Whole-Foods, Plant-Based Diet: A Detailed Beginner’s Guide

It Benefits a Number of Health Conditions

Adopting a whole-foods, plant-based diet not only benefits your waistline, but it can also lower your risk and reduce symptoms of certain chronic diseases.

Heart Disease

Perhaps one of the most well-known benefits of WFPB diets is that they are heart-healthy.

However, the quality and types of foods included in the diet matter.

A large study in over 200,000 people found that those who followed a healthy plant-based diet rich in vegetables, fruits, whole-grains, legumes and nuts had a significantly lower risk of developing heart disease than those following non-plant-based diets.

However, unhealthy plant-based diets that included sugary drinks, fruit juices and refined grains were associated with a slightly increased risk of heart disease.
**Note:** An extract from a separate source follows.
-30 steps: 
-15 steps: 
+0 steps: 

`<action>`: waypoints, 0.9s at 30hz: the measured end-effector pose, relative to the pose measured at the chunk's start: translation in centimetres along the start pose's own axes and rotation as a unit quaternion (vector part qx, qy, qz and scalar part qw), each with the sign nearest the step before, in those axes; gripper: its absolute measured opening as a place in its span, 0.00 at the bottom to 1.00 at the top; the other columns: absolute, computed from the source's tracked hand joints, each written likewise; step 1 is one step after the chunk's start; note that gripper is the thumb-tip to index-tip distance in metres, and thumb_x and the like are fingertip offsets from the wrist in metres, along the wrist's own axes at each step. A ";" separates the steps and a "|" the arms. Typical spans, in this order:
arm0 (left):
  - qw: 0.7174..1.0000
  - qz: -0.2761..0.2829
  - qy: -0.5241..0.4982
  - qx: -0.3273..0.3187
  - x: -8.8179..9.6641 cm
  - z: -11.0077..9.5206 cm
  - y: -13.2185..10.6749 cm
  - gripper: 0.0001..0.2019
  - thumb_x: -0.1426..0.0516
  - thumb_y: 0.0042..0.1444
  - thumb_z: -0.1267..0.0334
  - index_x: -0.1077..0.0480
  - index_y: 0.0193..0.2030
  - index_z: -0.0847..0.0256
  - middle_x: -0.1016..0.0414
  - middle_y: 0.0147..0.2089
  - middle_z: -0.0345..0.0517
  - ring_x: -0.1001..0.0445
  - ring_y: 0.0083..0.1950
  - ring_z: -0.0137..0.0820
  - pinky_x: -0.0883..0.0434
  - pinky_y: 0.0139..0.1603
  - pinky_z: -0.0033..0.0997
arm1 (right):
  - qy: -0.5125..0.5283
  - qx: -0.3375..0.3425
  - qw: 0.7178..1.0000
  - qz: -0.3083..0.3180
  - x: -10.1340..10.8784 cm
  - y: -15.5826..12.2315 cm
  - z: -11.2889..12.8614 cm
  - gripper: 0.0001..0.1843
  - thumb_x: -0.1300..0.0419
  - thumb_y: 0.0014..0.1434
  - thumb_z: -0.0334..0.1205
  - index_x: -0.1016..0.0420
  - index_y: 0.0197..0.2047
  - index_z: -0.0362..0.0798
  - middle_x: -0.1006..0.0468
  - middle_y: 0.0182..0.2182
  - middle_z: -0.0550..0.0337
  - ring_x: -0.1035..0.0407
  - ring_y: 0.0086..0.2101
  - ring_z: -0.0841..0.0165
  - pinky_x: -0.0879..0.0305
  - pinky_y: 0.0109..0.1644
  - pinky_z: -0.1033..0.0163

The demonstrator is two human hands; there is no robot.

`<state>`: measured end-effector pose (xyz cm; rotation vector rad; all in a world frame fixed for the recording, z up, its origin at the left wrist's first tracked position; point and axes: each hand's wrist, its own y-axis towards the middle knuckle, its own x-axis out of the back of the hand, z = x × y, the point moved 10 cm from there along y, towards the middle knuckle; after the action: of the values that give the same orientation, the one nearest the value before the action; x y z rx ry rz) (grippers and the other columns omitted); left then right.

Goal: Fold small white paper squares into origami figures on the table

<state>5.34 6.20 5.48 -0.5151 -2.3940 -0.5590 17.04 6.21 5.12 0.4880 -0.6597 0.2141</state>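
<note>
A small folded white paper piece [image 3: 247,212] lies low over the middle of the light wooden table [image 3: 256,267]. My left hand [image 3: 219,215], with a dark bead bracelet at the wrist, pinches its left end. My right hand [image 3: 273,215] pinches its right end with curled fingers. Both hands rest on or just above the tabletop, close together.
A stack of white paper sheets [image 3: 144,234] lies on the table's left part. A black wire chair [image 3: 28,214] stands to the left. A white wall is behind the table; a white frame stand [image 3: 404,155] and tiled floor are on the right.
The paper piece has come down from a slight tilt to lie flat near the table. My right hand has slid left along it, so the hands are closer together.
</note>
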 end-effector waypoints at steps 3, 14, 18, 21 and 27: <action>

Consuming the right kinds of food is critical for heart disease prevention when following a plant-based diet, which is why adhering to a WFPB diet is the best choice.

Cancer

Research suggests that following a plant-based diet may reduce your risk of certain types of cancer.

A study in over 69,000 people found that vegetarian diets were associated with a significantly lower risk of gastrointestinal cancer, especially for those who followed a lacto-ovo vegetarian diet (vegetarians who eat eggs and dairy).

Another large study in more than 77,000 people demonstrated that those who followed vegetarian diets had a 22% lower risk of developing colorectal cancer than non-vegetarians.

Pescatarians (vegetarians who eat fish) had the greatest protection from colorectal cancer with a 43% reduced risk compared to non-vegetarians.

Cognitive Decline

Some studies suggest that diets rich in vegetables and fruits may help slow or prevent cognitive decline and Alzheimer’s disease in older adults.

Plant-based diets have a higher number of plant compounds and antioxidants, which have been shown to slow the progression of Alzheimer’s disease and reverse cognitive deficits.

In many studies, higher intakes of fruits and vegetables have been strongly associated with a reduction in cognitive decline.

A review of nine studies including over 31,000 people found that eating more fruits and vegetables led to a 20% reduction in the risk of developing cognitive impairment or dementia.

Diabetes

Adopting a WFPB diet may be an effective tool in managing and reducing your risk of developing diabetes.

A study in more than 200,000 people found that those who adhered to a healthy plant-based eating pattern had a 34% lower risk of developing diabetes than those who followed unhealthy, non-plant-based diets .

Another study demonstrated that plant-based diets (vegan and lacto-ovo vegetarian) were associated with nearly a 50% reduction in the risk of type 2 diabetes compared to non-vegetarian diets.

Plus, plant-based diets have been shown to improve blood sugar control in people with diabetes .

SUMMARY

Following a whole-foods, plant-based diet may reduce your risk of developing heart disease, certain cancers, cognitive decline and diabetes.